A Justiça determinou o afastamento cautelar da deputada estadual Janaína Lima Ramos do exercício do mandato pelo prazo de até 90 dias e do ex-prefeito de Imperatriz, Assis Ramos, da função de delegado da Polícia Civil do Maranhão.
A decisão foi proferida pelo juiz Joaquim da Silva Filho, da 1ª Vara da Fazenda Pública de Imperatriz, no âmbito de uma ação de improbidade administrativa movida pelo Ministério Público do Maranhão (MPMA).
O processo envolve suspeitas de enriquecimento ilícito, possível dano ao erário e supostas irregularidades ocorridas durante o período em que Assis Ramos comandava a Prefeitura de Imperatriz e era casado com Janaína.
Segundo o Ministério Público, há indícios de um suposto esquema de desvio de recursos públicos, evolução patrimonial considerada incompatível com os rendimentos declarados e possível ocultação de patrimônio por meio de terceiros.
Afastamento de Janaína depende da Assembleia Legislativa
Apesar da decisão judicial, o afastamento da deputada estadual não ocorre de forma automática.

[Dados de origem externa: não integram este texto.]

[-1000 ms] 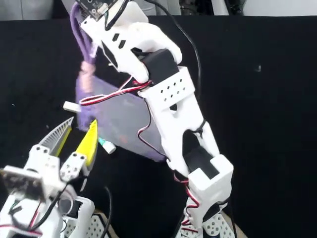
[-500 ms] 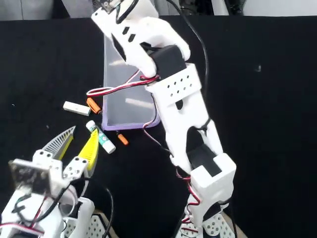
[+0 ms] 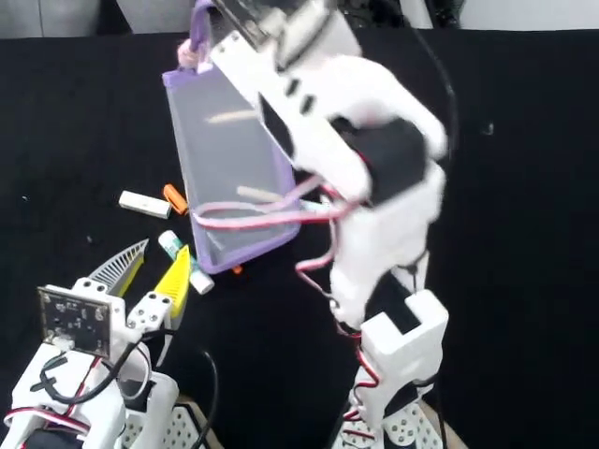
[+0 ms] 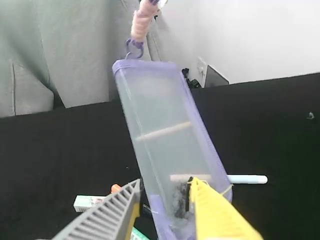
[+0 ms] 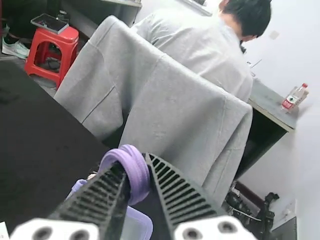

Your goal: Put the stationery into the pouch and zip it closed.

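High view: pouch (image 3: 234, 168) hung tilted above the table by its purple strap (image 3: 198, 23), with a white stick (image 3: 143, 203) and an orange piece (image 3: 175, 198) loose beside it. Left wrist view: left gripper (image 4: 165, 182) jaws apart around the pouch's lower end. Best to pin that end first. Right wrist view: right gripper (image 5: 135, 165) clamped on the strap. Lower gently.

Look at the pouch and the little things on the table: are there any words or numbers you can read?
No text here can be read.
White box beside the pouch: greenish print, too blurred to read.
Bottle in the room behind: red label, too small to read.
Pouch: no print seen.
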Controlling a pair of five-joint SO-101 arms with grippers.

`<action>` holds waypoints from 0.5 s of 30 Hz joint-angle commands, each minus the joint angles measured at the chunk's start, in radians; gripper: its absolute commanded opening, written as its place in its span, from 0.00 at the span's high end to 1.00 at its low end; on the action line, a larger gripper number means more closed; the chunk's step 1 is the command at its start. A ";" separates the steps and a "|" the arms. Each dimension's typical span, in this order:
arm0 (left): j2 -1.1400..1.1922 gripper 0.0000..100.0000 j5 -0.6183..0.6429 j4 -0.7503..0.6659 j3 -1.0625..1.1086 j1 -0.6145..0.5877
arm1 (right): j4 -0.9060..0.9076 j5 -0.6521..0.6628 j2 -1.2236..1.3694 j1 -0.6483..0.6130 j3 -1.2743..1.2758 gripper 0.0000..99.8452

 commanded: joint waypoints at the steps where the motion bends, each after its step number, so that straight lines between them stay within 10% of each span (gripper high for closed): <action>1: 0.005 0.83 -0.071 -0.021 -0.004 -0.008 | 0.166 0.003 -0.013 0.015 -0.234 0.99; 15: 0.008 0.83 0.066 -0.470 0.159 0.002 | 0.325 0.000 -0.143 0.015 -0.223 0.99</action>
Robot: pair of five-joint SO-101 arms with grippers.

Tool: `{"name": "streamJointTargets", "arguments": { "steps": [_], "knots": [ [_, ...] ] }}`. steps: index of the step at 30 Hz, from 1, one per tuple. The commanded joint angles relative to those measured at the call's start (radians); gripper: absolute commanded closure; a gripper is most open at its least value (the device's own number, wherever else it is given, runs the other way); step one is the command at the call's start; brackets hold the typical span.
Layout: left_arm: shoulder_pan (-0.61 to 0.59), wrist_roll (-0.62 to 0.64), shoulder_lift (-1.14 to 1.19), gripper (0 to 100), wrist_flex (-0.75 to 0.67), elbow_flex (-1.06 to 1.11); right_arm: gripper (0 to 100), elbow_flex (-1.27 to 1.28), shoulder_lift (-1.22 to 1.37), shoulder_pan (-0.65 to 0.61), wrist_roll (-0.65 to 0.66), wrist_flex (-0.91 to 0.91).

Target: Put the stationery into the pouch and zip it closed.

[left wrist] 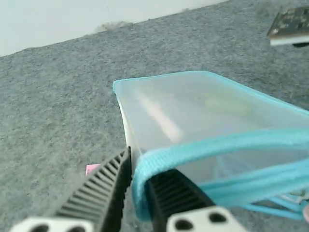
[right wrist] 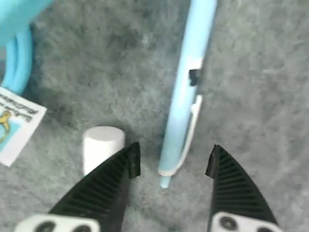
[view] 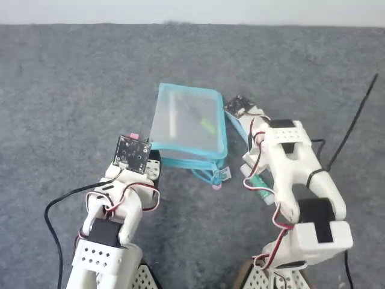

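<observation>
Close the spread-apart right pincer (right wrist: 173,153) on the barrel, not the tip, of the slim light-blue plastic pen (right wrist: 193,72) right of centre on the grey felt tabletop (right wrist: 256,63), avoiding the stubby white eraser (right wrist: 100,145), with the left pincer (left wrist: 137,166) clamped on the centre-frame translucent blue-edged pouch (view: 187,123).

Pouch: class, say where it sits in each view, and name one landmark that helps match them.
High view: the pouch lies mid-table between the two arms.
Left wrist view: the pouch is close up, its teal edge pinched in the left gripper.
Right wrist view: a teal edge of the pouch, beyond the open right gripper.
Landmark: the paper tag at its corner.
</observation>
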Motion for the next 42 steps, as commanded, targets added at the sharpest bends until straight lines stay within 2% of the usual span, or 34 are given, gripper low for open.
{"name": "streamJointTargets", "arguments": {
  "steps": [1,6,9,13,17,26,33,42],
  "knots": [
    [-0.011,-0.009,-0.017,99,-0.009,-0.024,79.2,-0.048,0.027,0.022,0.009,-0.016],
    [-0.011,-0.009,-0.017,99,-0.009,-0.024,93.7,-0.095,0.079,0.076,-0.002,-0.010],
    [-0.011,-0.009,-0.017,99,-0.009,-0.024,99.5,-0.103,0.076,0.117,-0.066,-0.016],
    [-0.011,-0.009,-0.017,99,-0.009,-0.024,99.1,-0.112,0.027,0.171,-0.094,0.019],
    [-0.011,-0.009,-0.015,99,-0.011,-0.024,99.1,-0.109,-0.090,0.174,-0.091,0.125],
    [-0.012,-0.009,-0.014,99,-0.011,-0.024,99.1,-0.075,-0.532,0.165,-0.091,0.383],
    [-0.012,-0.009,-0.014,99,-0.009,-0.022,99.1,0.074,-0.961,0.028,-0.095,0.526],
    [-0.012,-0.008,-0.012,99,-0.009,-0.022,99.2,0.051,-1.340,-0.183,-0.110,0.757]
  ]
}}
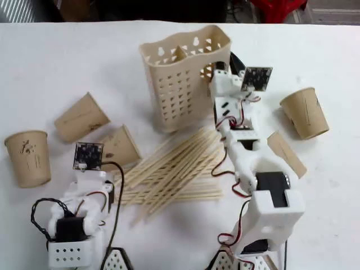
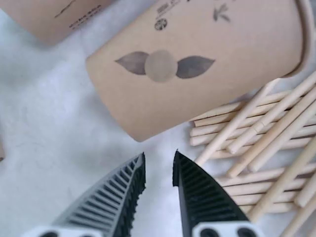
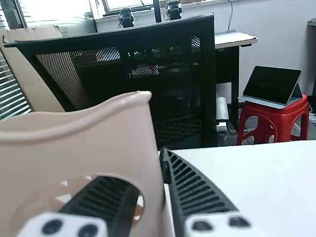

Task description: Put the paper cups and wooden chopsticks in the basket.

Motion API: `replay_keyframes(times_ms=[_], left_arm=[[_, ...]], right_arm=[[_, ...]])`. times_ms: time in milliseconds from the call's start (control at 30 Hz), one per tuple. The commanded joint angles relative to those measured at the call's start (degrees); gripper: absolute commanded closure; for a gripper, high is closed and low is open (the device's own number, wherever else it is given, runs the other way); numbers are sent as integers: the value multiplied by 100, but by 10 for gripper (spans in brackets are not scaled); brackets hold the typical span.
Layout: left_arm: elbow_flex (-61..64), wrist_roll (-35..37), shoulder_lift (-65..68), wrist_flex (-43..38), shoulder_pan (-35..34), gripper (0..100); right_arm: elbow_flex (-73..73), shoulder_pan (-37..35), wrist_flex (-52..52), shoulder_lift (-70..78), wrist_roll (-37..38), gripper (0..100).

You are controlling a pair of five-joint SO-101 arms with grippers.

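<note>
White tabletop (image 1: 67,62) is strewn with wooden chopsticks (image 1: 174,169), their long axes slanted from the left arm's side towards the upright basket (image 1: 180,84), whose wall is clamped by the right gripper (image 3: 148,177), while the left gripper (image 2: 158,168), slightly parted, is held beside a toppled paper cup (image 2: 197,64).

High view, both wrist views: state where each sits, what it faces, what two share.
High: above the table, looking down on left arm, right arm, basket, chopsticks.
Left wrist: on that arm, looking down past left gripper at a lying paper cup.
Right wrist: on that arm, looking level past right gripper, astride the basket wall.
Shared: basket, high and right; chopsticks, high and left.
</note>
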Motion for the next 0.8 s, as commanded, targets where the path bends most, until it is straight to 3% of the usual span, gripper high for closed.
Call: replay_keyframes(times_ms=[0, 67, 267, 633, 767], left_arm=[[-9, -44, -31, 35, 31, 890], [-9, -44, -31, 35, 31, 890], [-9, -44, -31, 35, 31, 890], [-9, -44, -31, 35, 31, 890], [-9, -44, -31, 35, 31, 890]], right_arm=[[712, 13, 145, -585, 510, 865], [1090, 4, 189, -822, 651, 822], [1618, 57, 716, -1684, 677, 819], [1609, 374, 5288, -4796, 686, 815], [1609, 426, 6993, -5868, 1635, 817]])
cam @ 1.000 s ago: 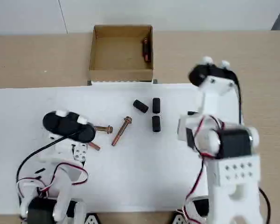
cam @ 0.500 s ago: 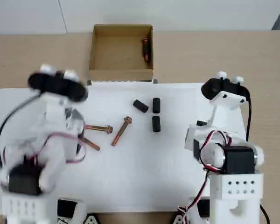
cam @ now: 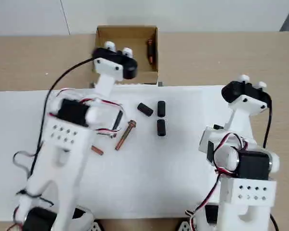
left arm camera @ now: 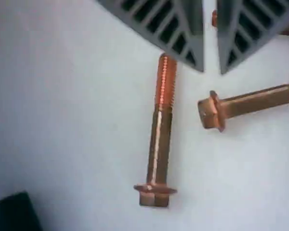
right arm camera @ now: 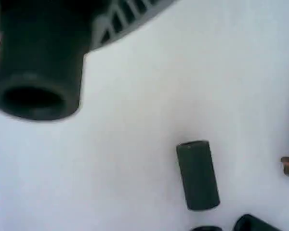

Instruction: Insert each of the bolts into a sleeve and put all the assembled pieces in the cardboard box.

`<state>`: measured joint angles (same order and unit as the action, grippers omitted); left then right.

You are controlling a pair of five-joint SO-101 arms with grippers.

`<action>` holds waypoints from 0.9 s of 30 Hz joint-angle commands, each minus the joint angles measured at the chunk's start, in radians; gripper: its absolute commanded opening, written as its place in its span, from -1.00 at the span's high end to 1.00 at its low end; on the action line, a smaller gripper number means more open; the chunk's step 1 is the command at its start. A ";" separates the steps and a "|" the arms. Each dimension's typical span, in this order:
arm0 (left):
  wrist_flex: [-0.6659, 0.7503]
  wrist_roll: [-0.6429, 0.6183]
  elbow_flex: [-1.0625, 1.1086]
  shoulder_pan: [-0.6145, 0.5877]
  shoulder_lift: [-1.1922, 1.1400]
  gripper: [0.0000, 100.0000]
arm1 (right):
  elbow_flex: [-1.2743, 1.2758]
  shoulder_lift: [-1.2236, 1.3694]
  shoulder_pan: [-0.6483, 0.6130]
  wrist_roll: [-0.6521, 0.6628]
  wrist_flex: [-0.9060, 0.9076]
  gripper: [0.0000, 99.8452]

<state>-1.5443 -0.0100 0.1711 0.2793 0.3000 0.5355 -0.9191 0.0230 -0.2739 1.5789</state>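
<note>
I count three loose bolts (cam: 125, 135) (left arm camera: 250, 103) (cam: 97, 150), four black sleeves (cam: 145, 109) (cam: 161, 108) (cam: 161, 127) (right arm camera: 36, 62), one assembled piece (cam: 151, 50), one cardboard box (cam: 144, 77) and one white sheet (cam: 159, 183).

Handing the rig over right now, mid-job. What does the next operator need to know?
Left gripper: open, empty, just above the bolts on the white sheet.
Right gripper: shut on a sleeve, held above the sheet.
Loose: three bolts, and three loose sleeves in a group beside them.
Done: one assembled piece lies in the cardboard box.
Left: no loose bolt is in a sleeve yet. Assemble them, then box them.
</note>
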 commanded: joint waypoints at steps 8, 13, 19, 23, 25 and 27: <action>0.002 0.043 -0.064 0.031 -0.296 0.90 | -0.005 -0.021 0.008 -0.011 -0.016 0.99; 0.003 0.054 -0.119 0.031 -0.384 0.83 | -0.005 -0.021 0.008 -0.011 -0.010 0.99; 0.005 0.075 -0.189 0.028 -0.483 0.77 | -0.005 -0.021 0.008 -0.011 -0.010 0.99; 0.005 0.097 -0.255 0.029 -0.554 0.77 | -0.005 -0.021 0.008 -0.011 -0.010 0.99; 0.005 0.100 -0.289 0.029 -0.594 0.77 | -0.005 -0.021 0.008 -0.011 -0.010 0.99; 0.003 0.104 -0.320 0.028 -0.632 0.77 | -0.005 -0.021 0.008 -0.011 -0.010 0.99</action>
<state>-1.5428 0.0836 -0.0821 0.3099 -0.3122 0.5355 -0.9191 0.0230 -0.2739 1.5789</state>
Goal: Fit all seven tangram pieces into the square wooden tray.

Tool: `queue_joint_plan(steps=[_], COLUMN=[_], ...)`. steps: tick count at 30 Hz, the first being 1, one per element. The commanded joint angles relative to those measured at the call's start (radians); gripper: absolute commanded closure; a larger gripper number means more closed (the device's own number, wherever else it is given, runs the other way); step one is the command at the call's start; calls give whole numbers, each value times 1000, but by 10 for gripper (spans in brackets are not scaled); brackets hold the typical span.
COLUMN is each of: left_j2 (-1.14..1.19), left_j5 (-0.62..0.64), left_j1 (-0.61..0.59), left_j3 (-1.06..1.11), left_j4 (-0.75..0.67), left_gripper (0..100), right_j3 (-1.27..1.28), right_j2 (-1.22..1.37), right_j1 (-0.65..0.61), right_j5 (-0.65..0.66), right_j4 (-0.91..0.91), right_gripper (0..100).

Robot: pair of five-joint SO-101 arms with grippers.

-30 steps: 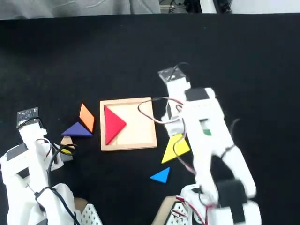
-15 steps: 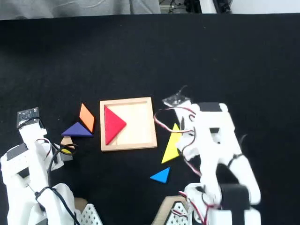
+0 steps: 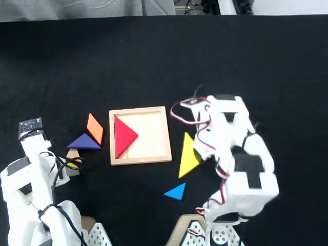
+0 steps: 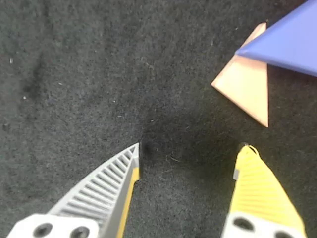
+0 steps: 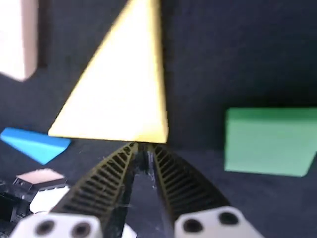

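Observation:
The square wooden tray (image 3: 154,148) holds a red triangle (image 3: 123,136) along its left side. Just right of it lies a large yellow triangle (image 3: 188,156), with a small blue triangle (image 3: 176,192) nearer the front. My right gripper (image 5: 142,147) is shut, its tips against the edge of the yellow triangle (image 5: 124,94). A green piece (image 5: 270,141) lies beside it. Left of the tray are an orange parallelogram (image 3: 95,128), a purple triangle (image 3: 84,142) and a tan triangle (image 3: 73,153). My left gripper (image 4: 189,148) stands open over bare mat, short of the tan triangle (image 4: 247,91).
The table is covered by a black mat. The right arm (image 3: 230,148) hangs over the area right of the yellow triangle. The left arm (image 3: 31,174) stands at the front left. White mounts (image 3: 97,236) sit at the front edge.
The right arm has drawn back from the tray's right edge toward the front, and the yellow triangle has turned and come into full sight. The left arm has kept still.

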Motion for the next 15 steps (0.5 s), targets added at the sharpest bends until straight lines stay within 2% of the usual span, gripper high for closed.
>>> queue_joint_plan(steps=[1,6,13,15], left_j2=[-18,-18,-18,-18], left_j5=[0,0,0,0], left_j1=[-8,-8,-8,-8], left_j3=[-5,-5,-5,-5], left_j4=[-11,-11,-11,-11], left_gripper=[698,698,698,698], right_j3=[-157,-254,-286,-311], right_j2=[94,133,136,131], right_j1=[43,71,-25,-25], right_j5=[6,6,5,-38], right_j4=[0,2,-25,-28], right_gripper=[988,988,988,988])
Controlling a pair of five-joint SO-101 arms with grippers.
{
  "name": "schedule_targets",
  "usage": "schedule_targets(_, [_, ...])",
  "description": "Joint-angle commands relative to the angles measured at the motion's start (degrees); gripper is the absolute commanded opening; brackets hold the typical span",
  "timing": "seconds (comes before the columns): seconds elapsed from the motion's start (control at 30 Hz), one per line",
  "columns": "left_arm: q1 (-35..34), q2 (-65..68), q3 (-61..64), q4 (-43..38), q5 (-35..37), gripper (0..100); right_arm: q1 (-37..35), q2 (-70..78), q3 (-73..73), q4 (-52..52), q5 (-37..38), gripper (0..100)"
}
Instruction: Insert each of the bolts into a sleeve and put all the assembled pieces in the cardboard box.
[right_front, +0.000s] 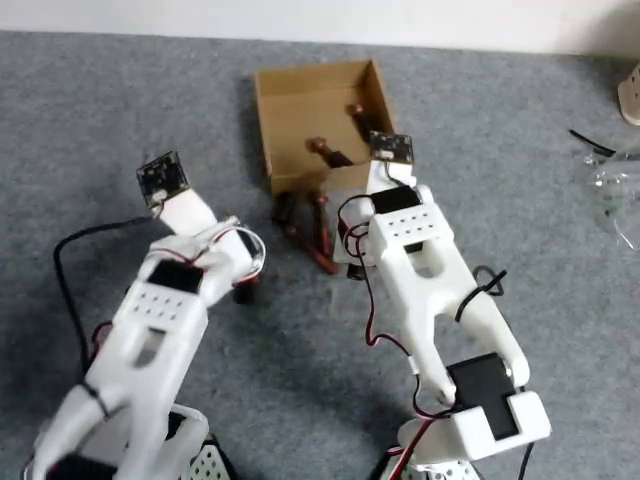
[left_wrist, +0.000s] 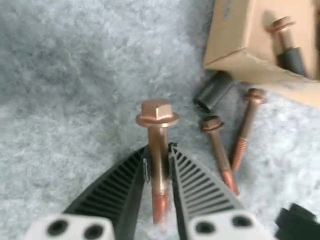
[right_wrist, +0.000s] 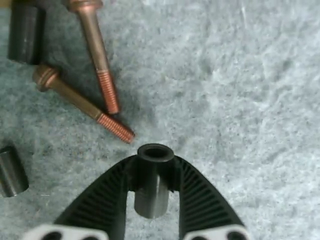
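Bolt (left_wrist: 157, 115) pinched in left gripper (left_wrist: 158, 150) | sleeve (right_wrist: 151, 187) pinched in right gripper (right_wrist: 155, 161) | risk: misaligned axes could jam threads at bore

Surface (right_front: 520, 120) was grey and carpet-like. Cardboard box (right_front: 262, 120) sat on it toward the far side. Just in front of the box, first bolt (left_wrist: 220, 152) and second bolt (left_wrist: 246, 129) lay flat side by side. Black sleeve (left_wrist: 214, 91) lay by their heads, second sleeve (right_wrist: 12, 170) apart from them.
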Motion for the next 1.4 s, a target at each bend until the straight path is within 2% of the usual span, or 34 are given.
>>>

Como Janaína Ramos possui mandato parlamentar, a medida deverá ser analisada pela Assembleia Legislativa do Maranhão (Alema), em razão das regras de imunidade parlamentar.
O magistrado determinou que a Mesa Diretora da Alema seja comunicada em até 24 horas para deliberar sobre a manutenção ou não do afastamento cautelar.
Caso a medida seja mantida, Janaína continuará recebendo os subsídios referentes ao mandato durante o período de afastamento.
Assis Ramos terá afastamento imediato
No caso de Assis Ramos, a determinação possui cumprimento imediato, com comunicação ao delegado-geral da Polícia Civil do Maranhão para adoção das providências necessárias.
O ex-prefeito está afastado para disputar as eleições de 2026, nas quais busca uma vaga na Assembleia Legislativa do Maranhão.
A decisão estabelece que o afastamento da função pública ocorra sem prejuízo da remuneração.
Decisão tem caráter cautelar
O juiz destacou que as conclusões apresentadas no processo possuem caráter provisório e não representam reconhecimento definitivo de responsabilidade ou culpa dos investigados.
A ação do Ministério Público ainda seguirá em análise, garantindo aos envolvidos o direito de apresentar defesa e exercer o contraditório.